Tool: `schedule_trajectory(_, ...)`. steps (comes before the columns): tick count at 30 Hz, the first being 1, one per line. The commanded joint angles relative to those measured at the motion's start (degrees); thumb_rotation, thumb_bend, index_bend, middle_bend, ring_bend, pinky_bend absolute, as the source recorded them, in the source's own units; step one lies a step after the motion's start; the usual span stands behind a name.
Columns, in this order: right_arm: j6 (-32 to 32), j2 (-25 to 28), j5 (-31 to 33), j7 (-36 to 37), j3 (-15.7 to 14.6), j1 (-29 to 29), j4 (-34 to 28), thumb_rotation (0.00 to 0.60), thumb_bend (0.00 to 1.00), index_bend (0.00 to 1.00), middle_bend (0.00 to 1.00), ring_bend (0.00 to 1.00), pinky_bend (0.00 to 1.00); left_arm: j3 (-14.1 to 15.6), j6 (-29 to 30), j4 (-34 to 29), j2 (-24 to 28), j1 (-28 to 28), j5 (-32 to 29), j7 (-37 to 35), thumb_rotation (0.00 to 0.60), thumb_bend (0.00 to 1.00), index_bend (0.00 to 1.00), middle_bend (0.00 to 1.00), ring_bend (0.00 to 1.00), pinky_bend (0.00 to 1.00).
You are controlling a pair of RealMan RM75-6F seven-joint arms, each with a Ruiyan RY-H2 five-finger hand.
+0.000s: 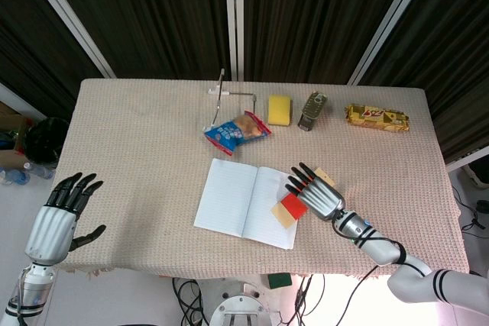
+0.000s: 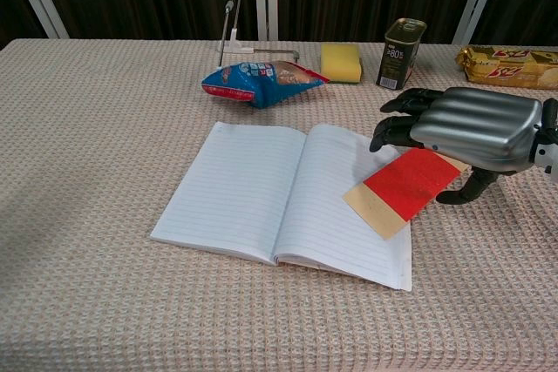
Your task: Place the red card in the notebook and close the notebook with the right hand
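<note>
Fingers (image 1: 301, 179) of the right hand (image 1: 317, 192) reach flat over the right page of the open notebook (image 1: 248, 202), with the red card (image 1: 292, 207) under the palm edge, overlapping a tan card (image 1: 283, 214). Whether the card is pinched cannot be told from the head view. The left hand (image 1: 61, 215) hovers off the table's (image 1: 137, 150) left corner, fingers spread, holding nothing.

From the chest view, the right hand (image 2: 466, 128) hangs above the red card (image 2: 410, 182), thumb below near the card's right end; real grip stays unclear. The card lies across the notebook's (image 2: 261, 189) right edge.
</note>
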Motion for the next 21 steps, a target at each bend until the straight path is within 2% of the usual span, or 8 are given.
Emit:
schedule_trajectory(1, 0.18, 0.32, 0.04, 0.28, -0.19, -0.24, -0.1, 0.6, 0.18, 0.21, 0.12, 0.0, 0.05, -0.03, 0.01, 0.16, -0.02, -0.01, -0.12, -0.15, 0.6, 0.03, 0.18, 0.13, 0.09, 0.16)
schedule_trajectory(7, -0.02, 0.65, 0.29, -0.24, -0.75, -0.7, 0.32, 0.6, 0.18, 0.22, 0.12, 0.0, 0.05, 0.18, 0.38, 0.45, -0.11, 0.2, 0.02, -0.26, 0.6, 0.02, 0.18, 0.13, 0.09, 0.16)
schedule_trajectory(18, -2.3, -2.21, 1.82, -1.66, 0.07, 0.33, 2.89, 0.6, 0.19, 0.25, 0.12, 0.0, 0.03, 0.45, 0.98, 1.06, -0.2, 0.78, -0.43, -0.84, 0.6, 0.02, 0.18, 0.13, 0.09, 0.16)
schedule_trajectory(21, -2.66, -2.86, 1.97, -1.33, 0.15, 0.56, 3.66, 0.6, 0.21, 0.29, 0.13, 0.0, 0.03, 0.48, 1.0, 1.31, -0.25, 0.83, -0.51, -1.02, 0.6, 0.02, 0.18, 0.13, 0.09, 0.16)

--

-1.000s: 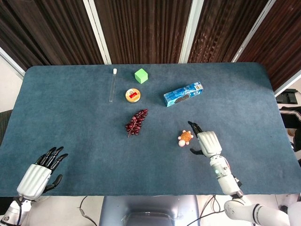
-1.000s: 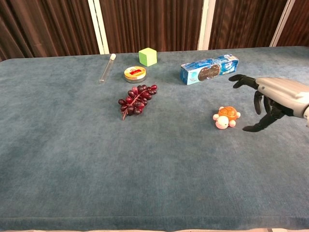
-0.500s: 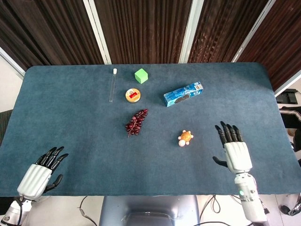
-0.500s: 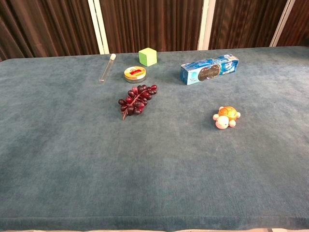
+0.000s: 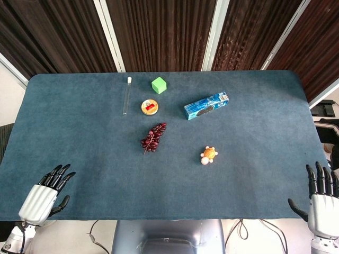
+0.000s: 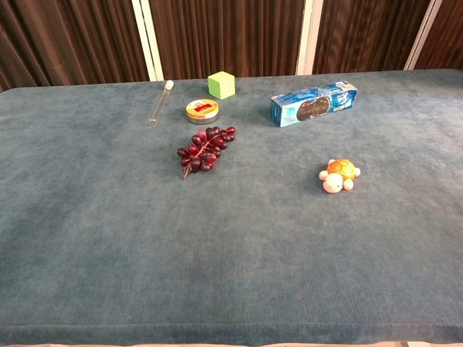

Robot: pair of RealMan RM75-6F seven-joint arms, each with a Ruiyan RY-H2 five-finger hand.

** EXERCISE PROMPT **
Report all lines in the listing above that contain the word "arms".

** OUTPUT OF THE EXERCISE **
You are controlling a pair of RealMan RM75-6F seven-joint arms, each with a Ruiyan RY-H2 five-finger hand.
Robot: pair of RealMan RM75-6F seven-joint arms, each with a Ruiyan RY-H2 five-finger hand.

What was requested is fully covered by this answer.